• **Task goal**:
Whenever the string "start" turns up in a line below, that line should be copied.

━━ Information shown

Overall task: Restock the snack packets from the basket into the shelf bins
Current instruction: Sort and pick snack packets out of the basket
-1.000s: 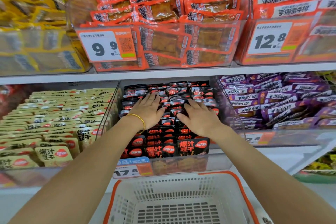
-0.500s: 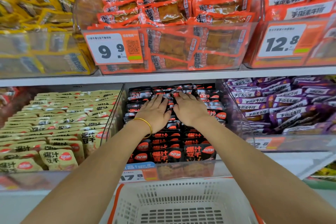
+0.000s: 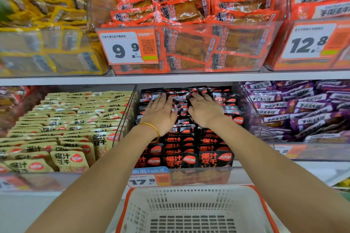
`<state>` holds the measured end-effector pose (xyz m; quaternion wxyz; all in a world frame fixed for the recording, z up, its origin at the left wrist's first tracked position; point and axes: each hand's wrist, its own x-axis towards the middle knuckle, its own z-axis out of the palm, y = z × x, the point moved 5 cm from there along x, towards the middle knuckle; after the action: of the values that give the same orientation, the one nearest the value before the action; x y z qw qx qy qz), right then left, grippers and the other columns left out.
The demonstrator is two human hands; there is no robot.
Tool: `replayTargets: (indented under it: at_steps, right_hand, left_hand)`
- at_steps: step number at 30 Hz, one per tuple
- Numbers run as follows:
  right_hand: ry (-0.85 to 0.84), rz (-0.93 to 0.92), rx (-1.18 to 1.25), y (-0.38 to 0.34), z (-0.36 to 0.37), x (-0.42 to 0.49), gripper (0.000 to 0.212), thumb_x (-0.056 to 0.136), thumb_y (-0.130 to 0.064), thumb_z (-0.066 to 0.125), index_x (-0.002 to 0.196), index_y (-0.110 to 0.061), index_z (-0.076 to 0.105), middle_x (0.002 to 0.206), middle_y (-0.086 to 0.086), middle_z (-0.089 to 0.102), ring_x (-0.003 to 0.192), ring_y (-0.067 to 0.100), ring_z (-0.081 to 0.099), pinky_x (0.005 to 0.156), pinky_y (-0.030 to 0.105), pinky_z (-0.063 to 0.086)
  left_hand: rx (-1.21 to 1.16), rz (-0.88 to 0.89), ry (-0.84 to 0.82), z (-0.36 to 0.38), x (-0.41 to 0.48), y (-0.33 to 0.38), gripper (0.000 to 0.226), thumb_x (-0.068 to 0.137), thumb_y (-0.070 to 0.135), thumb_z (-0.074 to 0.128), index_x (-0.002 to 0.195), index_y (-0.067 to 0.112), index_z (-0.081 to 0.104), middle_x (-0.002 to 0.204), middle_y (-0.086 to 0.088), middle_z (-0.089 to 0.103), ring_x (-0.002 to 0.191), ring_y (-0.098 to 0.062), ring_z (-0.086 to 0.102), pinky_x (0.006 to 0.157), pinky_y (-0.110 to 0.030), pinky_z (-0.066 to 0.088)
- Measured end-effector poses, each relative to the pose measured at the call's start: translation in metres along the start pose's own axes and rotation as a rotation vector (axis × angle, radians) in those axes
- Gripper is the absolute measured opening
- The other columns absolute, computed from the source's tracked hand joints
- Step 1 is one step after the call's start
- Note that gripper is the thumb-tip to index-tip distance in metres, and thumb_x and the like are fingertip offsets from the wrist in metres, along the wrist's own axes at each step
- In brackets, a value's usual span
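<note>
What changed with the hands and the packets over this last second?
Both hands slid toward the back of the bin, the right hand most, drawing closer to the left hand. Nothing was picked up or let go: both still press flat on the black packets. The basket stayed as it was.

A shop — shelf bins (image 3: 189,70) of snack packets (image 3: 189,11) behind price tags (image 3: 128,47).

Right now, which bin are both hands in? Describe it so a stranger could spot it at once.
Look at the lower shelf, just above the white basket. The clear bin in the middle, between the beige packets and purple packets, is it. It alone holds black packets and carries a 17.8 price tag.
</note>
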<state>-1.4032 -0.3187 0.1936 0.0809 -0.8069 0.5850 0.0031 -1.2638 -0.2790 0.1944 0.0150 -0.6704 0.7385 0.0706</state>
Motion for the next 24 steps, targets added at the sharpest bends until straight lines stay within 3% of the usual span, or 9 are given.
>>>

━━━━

• **Worked solution**:
- Measured end-effector poses, each relative to the pose measured at the call's start: translation in metres along the start pose's own axes and rotation as a rotation vector (axis × angle, radians) in those axes
- Step 1 is one step after the call's start

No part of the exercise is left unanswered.